Exercise objective: Would you repeat each line below exactly, without the pictures?

Data below:
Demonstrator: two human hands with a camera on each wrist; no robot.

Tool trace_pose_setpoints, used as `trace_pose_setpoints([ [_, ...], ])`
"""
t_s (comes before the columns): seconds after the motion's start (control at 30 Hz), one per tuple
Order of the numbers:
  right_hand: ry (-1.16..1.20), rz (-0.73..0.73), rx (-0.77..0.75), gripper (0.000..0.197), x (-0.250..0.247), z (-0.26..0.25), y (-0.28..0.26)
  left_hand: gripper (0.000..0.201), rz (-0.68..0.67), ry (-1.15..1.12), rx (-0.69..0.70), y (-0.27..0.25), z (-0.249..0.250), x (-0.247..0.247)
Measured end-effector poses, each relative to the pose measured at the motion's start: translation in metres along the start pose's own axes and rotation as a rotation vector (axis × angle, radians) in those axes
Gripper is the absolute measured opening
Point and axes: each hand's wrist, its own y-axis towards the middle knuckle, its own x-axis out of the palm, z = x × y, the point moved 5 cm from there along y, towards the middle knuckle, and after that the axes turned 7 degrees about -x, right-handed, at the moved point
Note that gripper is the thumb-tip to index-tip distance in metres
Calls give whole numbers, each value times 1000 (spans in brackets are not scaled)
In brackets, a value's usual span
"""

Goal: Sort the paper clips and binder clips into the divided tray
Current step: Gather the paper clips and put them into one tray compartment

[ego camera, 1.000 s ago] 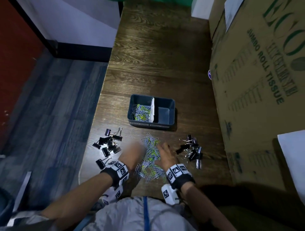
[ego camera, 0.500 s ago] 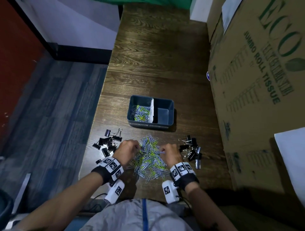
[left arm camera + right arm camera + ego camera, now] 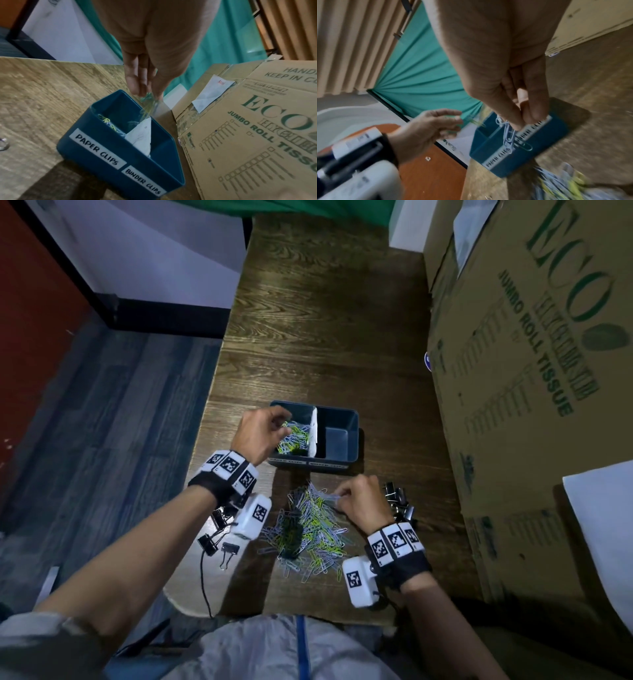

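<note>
Both your hands carry paper clips, the left over the tray, the right above the pile.

Your left hand (image 3: 262, 433) reaches forward over the divided tray (image 3: 352, 436), fingers pointing down and pinching a small bunch of green clips (image 3: 148, 101) above the compartment labelled PAPER CLIPS, which already holds clips. Your right hand (image 3: 361, 501) hovers with curled fingers just above the loose pile of paper clips (image 3: 308, 529) near the worktop's (image 3: 325, 337) front edge, pinching a few pale clips (image 3: 509, 134) that dangle from the fingertips. Binder clips (image 3: 219, 539) lie by the worktop's left edge, and more binder clips (image 3: 399, 501) lie beyond your right hand. The tray's right compartment looks bare.
</note>
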Motion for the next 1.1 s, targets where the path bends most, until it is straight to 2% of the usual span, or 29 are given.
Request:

Exercise output:
Demonstrator: two human hands with a camera on each wrist; no robot.

Tool trace_pose_setpoints, used as `trace_pose_setpoints([ [_, ...], ])`
"""
t_s (comes before the columns): seconds after the motion's start (control at 30 Hz), one per tuple
Order of the numbers:
  right_hand: ry (-1.16..1.20), rz (-0.73..0.73), rx (-0.77..0.75), gripper (0.000..0.197), x (-0.250..0.247), z (-0.26..0.25), y (-0.28..0.26)
  left_hand: gripper (0.000..0.201), rz (-0.68..0.67), ry (-1.15..1.12), rx (-0.69..0.70), y (-0.27..0.25), z (-0.249..0.250), x (-0.247..0.247)
Measured end-effector poses, each relative to the pose measured at the motion's start: translation in metres along the start pose's own axes and rotation as a rotation vector (axis × angle, radians) in those axes
Gripper is the absolute measured opening
Point and axes: each hand's wrist, its own y-axis towards the middle knuckle, its own x-axis out of the palm, z = x × y, the point moved 5 cm from there along y, towards the middle knuckle, and after that the axes turned 7 degrees about -x, right-handed, at the moved point
Note that gripper is the thumb-tip to index-tip distance in metres
Calls give whole numbers, each value times 1000 (spans in brackets are not scaled)
In brackets, a value's usual span
"""

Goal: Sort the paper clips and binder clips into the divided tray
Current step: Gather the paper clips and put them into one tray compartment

[ego camera, 1.000 s ago] 
[ego camera, 0.500 s ago] 
[left arm camera + right arm camera + ego camera, now] 

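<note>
Both your hands carry paper clips, the left over the tray, the right above the pile.

Your left hand (image 3: 262, 433) reaches forward over the divided tray (image 3: 352, 436), fingers pointing down and pinching a small bunch of green clips (image 3: 148, 101) above the compartment labelled PAPER CLIPS, which already holds clips. Your right hand (image 3: 361, 501) hovers with curled fingers just above the loose pile of paper clips (image 3: 308, 529) near the worktop's (image 3: 325, 337) front edge, pinching a few pale clips (image 3: 509, 134) that dangle from the fingertips. Binder clips (image 3: 219, 539) lie by the worktop's left edge, and more binder clips (image 3: 399, 501) lie beyond your right hand. The tray's right compartment looks bare.
</note>
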Motion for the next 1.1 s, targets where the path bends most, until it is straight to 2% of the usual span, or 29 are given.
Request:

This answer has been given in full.